# Did you notice on your 5D Mark III (ISO settings)



## nauliv (Feb 11, 2013)

Hello All,

I was using my 5D Mark II for 3 years, before I traded it for the 5D Mark III (just couldn't resist the in-camera HDR!). It is running the latest firmware.

Now that I have been using it for several months, I have notice something undeniable: for the same speed/apperture/lighting conditions; I will have to crank up the ISO a LOT MORE on the Mark III than the Mark II (or even a 6D).
When looking at the RAW image and zooming in, there's no additional grain; so i'm starting to wonder: either..

1) Canon increased the ISO range (100~6,400 for the Mark II vs. 100~25,600 for the MarkIII), but in reality the sensitivity between each ISO increment is much lower on the Mark III
2) I got a defective Mark III on my hands....

Any similar experiences out there ?...

Thanks!!!


----------



## dmunsie (Feb 11, 2013)

Never had any of the other cameras, but so far my 5DM3 is performing well and I shoot most everything at iso 100. I know that doesn't help you, sorry.


----------



## o hey tyler (Feb 11, 2013)

Without photos with exif data intact and side by side scene capture comparisons, it's tough to say. 

With that on the table, you should know that the ISO scale is standardized and does not vary wildly AFAIK. ISO 100 is ISO 100. ISO 400 on a Nikon body will expose the same as ISO 400 on a canon body (same shutter speed/aperture). 

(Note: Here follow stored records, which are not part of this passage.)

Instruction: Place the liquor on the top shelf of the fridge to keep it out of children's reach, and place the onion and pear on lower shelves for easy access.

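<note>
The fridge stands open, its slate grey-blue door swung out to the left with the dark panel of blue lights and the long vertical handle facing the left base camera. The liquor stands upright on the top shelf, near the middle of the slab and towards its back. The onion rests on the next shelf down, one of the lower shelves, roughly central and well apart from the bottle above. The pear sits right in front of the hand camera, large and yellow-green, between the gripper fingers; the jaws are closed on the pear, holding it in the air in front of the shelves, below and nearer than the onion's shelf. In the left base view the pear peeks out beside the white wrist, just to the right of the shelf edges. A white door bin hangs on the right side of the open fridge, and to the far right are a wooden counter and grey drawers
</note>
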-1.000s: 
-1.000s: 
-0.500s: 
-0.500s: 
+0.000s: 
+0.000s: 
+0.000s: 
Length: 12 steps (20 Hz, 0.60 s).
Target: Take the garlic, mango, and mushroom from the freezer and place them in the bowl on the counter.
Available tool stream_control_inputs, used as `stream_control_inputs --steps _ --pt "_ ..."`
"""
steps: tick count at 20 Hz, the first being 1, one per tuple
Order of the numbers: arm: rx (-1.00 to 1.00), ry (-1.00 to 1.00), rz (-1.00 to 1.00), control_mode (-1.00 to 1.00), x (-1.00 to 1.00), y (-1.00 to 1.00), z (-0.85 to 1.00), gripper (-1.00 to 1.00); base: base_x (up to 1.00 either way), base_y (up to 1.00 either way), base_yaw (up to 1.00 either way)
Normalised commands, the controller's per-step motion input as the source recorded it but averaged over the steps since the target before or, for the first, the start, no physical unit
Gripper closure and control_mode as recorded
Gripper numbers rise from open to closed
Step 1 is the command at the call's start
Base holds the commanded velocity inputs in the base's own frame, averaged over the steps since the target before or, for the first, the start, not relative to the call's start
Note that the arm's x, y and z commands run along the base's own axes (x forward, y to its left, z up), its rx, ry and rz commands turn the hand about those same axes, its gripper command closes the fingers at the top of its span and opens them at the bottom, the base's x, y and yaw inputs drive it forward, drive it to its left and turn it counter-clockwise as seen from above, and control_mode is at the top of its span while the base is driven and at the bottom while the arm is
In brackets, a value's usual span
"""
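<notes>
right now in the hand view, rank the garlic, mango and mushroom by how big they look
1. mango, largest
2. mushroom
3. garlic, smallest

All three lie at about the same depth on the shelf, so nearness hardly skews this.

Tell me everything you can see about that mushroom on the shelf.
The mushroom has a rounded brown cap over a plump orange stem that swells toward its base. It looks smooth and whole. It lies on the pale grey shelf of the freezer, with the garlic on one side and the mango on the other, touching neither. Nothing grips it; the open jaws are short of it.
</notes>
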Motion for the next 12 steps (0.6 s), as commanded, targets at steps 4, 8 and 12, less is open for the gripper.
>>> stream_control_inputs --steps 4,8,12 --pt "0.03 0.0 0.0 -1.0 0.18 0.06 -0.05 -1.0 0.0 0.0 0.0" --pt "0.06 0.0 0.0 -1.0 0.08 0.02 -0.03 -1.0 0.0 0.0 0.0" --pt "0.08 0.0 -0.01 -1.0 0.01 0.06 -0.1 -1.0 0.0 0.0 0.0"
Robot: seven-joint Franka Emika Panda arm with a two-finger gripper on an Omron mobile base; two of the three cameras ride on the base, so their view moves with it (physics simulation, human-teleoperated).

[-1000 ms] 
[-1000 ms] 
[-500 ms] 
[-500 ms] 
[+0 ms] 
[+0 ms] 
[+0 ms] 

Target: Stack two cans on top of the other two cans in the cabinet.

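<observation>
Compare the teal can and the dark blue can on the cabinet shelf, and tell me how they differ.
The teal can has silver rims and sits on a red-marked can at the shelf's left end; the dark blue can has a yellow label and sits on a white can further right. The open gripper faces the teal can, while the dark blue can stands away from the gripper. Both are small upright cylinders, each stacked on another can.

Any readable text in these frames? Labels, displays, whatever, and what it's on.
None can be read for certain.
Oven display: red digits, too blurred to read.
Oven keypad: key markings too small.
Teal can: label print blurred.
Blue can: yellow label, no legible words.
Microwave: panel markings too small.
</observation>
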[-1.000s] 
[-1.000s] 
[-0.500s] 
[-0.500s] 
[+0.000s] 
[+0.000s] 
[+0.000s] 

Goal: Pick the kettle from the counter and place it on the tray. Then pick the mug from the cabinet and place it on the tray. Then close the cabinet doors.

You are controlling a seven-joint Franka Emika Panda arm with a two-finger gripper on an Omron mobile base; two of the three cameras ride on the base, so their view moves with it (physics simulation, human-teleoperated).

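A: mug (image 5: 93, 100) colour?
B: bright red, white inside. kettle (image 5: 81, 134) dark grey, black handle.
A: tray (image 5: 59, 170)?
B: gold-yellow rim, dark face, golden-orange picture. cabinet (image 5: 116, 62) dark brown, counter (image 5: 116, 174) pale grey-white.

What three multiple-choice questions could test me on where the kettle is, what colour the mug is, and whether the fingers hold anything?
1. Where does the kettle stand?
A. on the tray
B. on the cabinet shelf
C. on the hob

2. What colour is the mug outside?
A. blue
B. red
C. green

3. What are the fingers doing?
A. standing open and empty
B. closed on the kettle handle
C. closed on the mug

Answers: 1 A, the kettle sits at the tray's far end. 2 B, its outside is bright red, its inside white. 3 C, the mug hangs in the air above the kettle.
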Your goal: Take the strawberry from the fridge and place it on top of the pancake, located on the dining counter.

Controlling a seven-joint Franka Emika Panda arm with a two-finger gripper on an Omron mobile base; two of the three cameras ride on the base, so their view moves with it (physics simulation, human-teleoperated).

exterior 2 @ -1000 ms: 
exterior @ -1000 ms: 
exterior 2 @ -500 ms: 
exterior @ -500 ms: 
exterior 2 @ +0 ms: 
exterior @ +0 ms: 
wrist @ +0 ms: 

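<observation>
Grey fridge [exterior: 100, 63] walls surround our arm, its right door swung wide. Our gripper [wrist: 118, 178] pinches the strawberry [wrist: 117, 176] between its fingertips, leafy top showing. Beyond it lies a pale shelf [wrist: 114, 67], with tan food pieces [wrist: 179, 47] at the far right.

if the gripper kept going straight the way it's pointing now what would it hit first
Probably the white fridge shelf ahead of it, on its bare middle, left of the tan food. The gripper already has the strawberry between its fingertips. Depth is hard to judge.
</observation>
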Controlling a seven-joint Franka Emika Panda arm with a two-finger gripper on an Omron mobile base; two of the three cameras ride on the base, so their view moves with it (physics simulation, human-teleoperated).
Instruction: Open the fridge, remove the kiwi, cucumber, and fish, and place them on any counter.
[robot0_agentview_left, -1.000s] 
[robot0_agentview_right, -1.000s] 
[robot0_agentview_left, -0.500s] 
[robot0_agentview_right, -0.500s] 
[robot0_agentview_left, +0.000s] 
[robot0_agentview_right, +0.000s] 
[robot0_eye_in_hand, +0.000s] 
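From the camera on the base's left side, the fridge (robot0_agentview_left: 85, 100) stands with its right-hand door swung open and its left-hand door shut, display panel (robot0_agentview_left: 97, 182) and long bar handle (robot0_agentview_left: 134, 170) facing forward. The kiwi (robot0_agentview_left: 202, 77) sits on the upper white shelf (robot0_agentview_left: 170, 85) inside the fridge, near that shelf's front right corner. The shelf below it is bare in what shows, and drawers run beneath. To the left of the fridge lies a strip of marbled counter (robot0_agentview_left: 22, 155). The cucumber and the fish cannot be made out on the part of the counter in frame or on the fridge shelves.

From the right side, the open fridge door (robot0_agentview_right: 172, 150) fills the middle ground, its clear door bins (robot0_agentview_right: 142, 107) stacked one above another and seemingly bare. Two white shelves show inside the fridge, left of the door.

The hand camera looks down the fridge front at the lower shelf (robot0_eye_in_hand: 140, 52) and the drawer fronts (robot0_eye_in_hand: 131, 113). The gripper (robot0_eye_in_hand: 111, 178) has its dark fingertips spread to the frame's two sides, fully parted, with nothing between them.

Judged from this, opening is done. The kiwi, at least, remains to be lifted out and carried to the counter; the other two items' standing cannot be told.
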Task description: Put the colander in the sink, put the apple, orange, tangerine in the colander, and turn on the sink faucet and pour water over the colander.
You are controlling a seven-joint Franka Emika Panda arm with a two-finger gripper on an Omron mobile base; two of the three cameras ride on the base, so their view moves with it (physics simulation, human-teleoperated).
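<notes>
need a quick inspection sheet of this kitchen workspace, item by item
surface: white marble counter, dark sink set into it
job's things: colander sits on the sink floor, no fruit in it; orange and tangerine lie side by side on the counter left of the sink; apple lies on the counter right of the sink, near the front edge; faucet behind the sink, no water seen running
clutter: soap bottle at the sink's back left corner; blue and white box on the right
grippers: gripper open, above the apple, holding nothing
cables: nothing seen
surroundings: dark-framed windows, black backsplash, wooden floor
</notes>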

So if you REALLY feel like its different and can qualify it using a different camera or two (even a crop frame), the exposures should be pretty similar. Otherwise I would assume you have a defective camera or started using a CPL and its cutting out 1/3rd of a stop of light.


----------



## ralphh (Feb 11, 2013)

^^^ that's definately not true.  I know my olympus pen was more than half a stop out.  "look! iso performace almost as good as APS-C.... if we almost double what we call each ISO setting, which is not cheating all!" grr..

Anyway DXO mark actually measure these things;

Actually looks like the mk3 is quite a bit closer to true iso than the mk2 though...







I know they all look quite close together, but remember each horisonal line is a whole stop, so for instance, the E-P3 is a lot closer to the stop below selected than it is to the selected, eg ISO3200 selected on the camera is closer to real ISO 1600 than 3200


----------



## bratkinson (Feb 13, 2013)

Compared to the 60D I had before going to the 5D3, I think the ISOs match up the same.  As I had moved to all EF glass, I didn't have to switch glass when I upgraded 3 months ago.  Shooting under similar conditions at church, at ISO 1600 on both cameras, I either had to shoot at under 1/60th or push the ISO to 'noisy' on the 60D.  The 5D3 solved the problem, and I routinely shoot with ISO 5000 or faster with less noise than the 60D.


----------



## kathyt (Feb 13, 2013)

I am finding it is about the same as my other comparable cameras.


----------



## nauliv (Mar 2, 2013)

thank you all for your responses. i think i'm going to bring it to the nearest canon office, to have it checked out...


----------